Where a line of the data holds the word "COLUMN", copy that line.

(Beginning of EXTRACTED INFORMATION)

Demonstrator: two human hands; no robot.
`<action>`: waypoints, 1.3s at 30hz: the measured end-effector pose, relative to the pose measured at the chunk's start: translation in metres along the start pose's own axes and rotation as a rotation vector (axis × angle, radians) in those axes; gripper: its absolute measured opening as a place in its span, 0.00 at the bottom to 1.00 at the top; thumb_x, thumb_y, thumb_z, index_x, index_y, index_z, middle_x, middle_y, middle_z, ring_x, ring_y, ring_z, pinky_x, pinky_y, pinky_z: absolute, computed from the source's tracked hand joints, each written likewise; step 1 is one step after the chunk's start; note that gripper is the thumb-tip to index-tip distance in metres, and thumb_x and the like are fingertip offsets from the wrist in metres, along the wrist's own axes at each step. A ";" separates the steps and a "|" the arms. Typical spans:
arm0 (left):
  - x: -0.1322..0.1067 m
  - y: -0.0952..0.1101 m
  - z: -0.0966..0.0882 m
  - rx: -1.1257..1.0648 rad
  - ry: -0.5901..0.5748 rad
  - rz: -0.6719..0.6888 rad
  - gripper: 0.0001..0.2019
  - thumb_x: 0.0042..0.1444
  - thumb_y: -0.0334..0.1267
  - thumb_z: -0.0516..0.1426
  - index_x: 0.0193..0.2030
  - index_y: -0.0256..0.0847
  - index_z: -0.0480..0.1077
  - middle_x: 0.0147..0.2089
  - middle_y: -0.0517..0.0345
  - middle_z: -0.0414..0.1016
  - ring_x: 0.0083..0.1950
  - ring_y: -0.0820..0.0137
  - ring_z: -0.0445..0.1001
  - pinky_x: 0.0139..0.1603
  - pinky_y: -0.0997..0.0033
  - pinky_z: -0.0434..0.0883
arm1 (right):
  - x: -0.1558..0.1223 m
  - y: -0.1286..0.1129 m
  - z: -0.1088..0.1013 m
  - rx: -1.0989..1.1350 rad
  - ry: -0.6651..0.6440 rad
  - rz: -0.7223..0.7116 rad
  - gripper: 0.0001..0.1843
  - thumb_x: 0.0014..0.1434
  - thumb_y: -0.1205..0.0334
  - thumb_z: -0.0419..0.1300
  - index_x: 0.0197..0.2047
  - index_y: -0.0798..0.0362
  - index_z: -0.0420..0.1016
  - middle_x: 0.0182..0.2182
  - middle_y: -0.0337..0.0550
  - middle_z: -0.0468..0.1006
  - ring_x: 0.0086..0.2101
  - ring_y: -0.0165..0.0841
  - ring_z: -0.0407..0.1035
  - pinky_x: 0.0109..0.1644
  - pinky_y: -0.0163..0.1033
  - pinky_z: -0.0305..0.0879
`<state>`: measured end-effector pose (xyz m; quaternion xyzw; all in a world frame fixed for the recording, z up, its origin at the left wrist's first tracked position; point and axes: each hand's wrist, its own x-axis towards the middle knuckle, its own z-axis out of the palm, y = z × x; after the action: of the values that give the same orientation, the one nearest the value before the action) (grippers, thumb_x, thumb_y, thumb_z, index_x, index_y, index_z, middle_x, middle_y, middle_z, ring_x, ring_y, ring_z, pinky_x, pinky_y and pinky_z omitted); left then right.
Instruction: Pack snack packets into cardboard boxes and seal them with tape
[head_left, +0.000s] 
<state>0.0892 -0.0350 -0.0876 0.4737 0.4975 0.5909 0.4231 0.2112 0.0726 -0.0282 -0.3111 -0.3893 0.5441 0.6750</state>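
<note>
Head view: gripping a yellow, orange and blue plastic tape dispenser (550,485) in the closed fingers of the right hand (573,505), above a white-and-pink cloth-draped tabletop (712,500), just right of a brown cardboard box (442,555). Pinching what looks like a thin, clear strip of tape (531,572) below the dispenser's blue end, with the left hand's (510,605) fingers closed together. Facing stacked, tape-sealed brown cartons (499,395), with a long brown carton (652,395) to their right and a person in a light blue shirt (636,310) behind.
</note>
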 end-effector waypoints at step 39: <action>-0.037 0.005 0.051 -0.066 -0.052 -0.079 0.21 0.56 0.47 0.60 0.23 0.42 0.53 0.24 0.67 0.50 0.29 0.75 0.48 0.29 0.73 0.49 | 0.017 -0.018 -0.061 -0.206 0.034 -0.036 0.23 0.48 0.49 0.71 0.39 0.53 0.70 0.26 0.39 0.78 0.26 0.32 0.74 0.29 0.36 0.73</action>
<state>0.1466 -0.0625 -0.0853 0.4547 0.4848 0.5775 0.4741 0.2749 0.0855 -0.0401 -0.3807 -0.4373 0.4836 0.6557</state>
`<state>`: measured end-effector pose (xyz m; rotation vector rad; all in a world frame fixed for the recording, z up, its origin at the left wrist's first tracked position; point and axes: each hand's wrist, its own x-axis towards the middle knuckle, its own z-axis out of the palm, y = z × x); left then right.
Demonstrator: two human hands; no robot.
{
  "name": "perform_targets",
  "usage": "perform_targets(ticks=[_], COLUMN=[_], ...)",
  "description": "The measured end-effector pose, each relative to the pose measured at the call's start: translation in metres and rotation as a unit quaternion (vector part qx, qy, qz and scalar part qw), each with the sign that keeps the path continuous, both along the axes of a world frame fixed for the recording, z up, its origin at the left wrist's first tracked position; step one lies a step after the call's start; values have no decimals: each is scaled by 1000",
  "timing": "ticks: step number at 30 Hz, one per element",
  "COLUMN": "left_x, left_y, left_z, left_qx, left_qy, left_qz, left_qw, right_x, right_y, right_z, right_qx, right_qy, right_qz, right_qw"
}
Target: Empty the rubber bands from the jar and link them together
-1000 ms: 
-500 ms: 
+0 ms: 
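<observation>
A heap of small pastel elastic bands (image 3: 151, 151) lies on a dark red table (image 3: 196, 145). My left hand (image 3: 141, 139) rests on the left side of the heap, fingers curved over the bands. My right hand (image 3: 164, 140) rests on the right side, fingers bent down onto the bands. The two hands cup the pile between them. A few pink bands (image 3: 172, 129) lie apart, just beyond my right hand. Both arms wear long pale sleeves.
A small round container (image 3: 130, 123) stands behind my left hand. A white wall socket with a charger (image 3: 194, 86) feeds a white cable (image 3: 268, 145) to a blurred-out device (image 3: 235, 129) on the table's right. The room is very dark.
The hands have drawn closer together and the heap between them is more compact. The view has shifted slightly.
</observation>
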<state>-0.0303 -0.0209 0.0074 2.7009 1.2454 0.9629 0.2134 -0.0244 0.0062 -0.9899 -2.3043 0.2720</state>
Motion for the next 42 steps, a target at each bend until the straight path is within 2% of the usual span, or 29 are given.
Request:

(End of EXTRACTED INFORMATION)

■ **REPLY TO THE EXERCISE**
  "usage": "perform_targets(ticks=[_], COLUMN=[_], ...)",
  "COLUMN": "left_x, left_y, left_z, left_qx, left_qy, left_qz, left_qw, right_x, right_y, right_z, right_qx, right_qy, right_qz, right_qw"

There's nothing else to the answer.